EXERCISE DESCRIPTION → Taking the line with "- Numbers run" as the first and the line with "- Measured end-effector" as the last, set down exactly every line in that range from the entries below, and no more.

[Data records]
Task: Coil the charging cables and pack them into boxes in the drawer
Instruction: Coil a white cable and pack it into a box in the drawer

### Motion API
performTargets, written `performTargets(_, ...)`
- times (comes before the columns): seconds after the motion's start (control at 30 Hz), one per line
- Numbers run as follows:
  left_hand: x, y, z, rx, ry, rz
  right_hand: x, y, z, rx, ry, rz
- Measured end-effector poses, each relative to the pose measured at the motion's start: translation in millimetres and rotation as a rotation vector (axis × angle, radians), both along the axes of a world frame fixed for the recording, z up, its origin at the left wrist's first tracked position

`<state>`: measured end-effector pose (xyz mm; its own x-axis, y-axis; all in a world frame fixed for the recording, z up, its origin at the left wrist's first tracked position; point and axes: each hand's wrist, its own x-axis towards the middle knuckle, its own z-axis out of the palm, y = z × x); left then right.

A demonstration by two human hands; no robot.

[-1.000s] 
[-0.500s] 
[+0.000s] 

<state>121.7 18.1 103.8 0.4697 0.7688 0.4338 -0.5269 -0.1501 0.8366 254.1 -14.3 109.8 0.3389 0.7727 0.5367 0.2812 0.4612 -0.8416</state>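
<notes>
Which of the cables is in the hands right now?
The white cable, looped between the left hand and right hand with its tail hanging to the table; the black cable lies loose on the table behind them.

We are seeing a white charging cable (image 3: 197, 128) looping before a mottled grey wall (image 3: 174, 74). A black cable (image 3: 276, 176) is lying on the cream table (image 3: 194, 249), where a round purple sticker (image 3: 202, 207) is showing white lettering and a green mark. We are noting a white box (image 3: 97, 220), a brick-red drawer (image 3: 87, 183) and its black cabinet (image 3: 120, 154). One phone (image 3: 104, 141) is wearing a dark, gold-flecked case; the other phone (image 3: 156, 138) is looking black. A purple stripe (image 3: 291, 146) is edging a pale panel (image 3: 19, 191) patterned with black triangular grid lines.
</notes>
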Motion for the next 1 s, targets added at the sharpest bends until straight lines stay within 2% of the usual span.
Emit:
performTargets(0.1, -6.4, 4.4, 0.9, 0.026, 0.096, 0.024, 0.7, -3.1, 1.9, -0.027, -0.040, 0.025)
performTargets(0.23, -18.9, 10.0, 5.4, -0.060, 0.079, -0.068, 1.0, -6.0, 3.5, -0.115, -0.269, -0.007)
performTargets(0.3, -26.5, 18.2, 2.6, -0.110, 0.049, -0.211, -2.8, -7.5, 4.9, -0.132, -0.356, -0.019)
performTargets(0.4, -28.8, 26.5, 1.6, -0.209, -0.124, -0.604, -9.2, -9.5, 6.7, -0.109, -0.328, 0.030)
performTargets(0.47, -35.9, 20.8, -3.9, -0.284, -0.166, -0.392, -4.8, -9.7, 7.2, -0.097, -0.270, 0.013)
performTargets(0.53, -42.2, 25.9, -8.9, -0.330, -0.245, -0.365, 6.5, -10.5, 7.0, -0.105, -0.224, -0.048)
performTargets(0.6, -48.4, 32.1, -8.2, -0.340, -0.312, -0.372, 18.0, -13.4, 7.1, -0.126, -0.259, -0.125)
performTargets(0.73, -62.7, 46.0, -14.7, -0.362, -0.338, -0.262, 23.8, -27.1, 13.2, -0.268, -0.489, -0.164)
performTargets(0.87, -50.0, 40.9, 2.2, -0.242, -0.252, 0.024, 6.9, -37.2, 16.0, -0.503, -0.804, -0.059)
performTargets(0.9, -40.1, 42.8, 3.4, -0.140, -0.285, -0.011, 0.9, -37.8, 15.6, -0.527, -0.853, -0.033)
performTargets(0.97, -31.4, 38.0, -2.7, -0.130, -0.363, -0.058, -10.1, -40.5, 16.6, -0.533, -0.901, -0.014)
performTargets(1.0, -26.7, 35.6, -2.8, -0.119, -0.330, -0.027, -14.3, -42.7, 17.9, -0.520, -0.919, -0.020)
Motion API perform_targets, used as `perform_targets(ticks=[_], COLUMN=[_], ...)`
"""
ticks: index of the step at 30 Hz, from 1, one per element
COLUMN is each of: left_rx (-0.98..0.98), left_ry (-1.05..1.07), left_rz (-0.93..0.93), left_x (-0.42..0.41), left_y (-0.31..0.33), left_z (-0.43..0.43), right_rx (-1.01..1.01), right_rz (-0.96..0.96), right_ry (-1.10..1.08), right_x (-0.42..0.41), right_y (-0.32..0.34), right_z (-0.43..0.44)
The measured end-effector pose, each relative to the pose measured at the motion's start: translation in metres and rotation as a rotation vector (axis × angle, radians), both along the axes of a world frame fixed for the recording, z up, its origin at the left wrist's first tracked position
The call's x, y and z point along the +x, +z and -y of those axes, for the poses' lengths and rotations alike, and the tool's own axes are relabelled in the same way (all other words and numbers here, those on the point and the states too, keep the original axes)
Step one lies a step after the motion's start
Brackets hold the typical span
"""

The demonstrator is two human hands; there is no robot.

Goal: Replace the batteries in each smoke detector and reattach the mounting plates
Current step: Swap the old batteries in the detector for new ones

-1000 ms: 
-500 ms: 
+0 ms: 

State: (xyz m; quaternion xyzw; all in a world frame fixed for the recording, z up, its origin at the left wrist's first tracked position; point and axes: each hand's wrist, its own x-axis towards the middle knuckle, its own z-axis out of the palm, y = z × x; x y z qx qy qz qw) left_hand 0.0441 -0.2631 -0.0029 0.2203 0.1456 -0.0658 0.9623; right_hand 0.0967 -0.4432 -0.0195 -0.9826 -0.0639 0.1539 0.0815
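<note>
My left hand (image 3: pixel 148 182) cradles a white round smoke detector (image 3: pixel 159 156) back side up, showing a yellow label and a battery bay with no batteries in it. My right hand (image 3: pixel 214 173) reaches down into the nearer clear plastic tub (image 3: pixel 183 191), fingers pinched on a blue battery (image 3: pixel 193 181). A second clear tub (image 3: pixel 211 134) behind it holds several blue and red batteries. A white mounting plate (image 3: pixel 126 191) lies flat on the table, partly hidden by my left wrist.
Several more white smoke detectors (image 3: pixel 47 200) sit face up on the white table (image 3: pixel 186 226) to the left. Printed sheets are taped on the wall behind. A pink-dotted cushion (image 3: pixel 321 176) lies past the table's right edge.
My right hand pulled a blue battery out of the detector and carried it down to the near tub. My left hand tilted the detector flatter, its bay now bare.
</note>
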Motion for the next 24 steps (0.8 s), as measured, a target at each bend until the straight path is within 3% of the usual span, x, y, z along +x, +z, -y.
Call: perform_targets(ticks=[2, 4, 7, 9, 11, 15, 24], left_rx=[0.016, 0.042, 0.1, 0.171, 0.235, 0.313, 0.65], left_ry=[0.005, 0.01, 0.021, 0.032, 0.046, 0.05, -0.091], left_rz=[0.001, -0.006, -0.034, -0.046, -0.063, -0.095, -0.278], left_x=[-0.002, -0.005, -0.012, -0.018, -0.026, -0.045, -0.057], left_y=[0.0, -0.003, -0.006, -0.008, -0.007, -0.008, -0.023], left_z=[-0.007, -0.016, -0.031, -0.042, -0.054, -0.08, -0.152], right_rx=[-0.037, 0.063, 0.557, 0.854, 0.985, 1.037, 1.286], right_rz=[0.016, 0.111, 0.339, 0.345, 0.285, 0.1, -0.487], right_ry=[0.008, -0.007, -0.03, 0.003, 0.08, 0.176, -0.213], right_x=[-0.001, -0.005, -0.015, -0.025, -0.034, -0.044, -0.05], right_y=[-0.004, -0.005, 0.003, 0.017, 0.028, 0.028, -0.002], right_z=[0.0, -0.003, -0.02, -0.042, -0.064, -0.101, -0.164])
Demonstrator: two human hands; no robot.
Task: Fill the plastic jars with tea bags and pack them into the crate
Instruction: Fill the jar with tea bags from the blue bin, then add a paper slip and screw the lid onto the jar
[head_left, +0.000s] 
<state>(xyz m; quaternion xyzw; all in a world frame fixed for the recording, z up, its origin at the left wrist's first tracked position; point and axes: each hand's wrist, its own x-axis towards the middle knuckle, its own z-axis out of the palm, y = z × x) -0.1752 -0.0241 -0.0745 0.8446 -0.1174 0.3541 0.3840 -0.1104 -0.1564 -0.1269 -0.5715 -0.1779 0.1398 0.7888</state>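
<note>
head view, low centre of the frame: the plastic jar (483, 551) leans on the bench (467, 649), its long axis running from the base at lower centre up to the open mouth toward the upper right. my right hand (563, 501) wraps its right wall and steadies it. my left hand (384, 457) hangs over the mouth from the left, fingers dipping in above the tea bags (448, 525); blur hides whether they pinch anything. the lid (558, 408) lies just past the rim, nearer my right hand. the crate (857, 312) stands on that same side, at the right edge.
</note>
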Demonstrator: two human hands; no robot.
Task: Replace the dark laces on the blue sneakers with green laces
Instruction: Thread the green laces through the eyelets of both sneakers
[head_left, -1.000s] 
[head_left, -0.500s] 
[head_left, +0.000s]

ANSWER TO THE PROBLEM →
- Numbers run as follows:
  left_hand: x, y, z, rx, ry, rz
  right_hand: x, y, z, rx, ry, rz
- Measured end-effector poses, each relative to the pose measured at the motion's start: translation in millimetres and rotation as a rotation vector (axis × angle, radians), both along the axes of a world frame fixed for the recording, z up, its origin at the left wrist's first tracked position

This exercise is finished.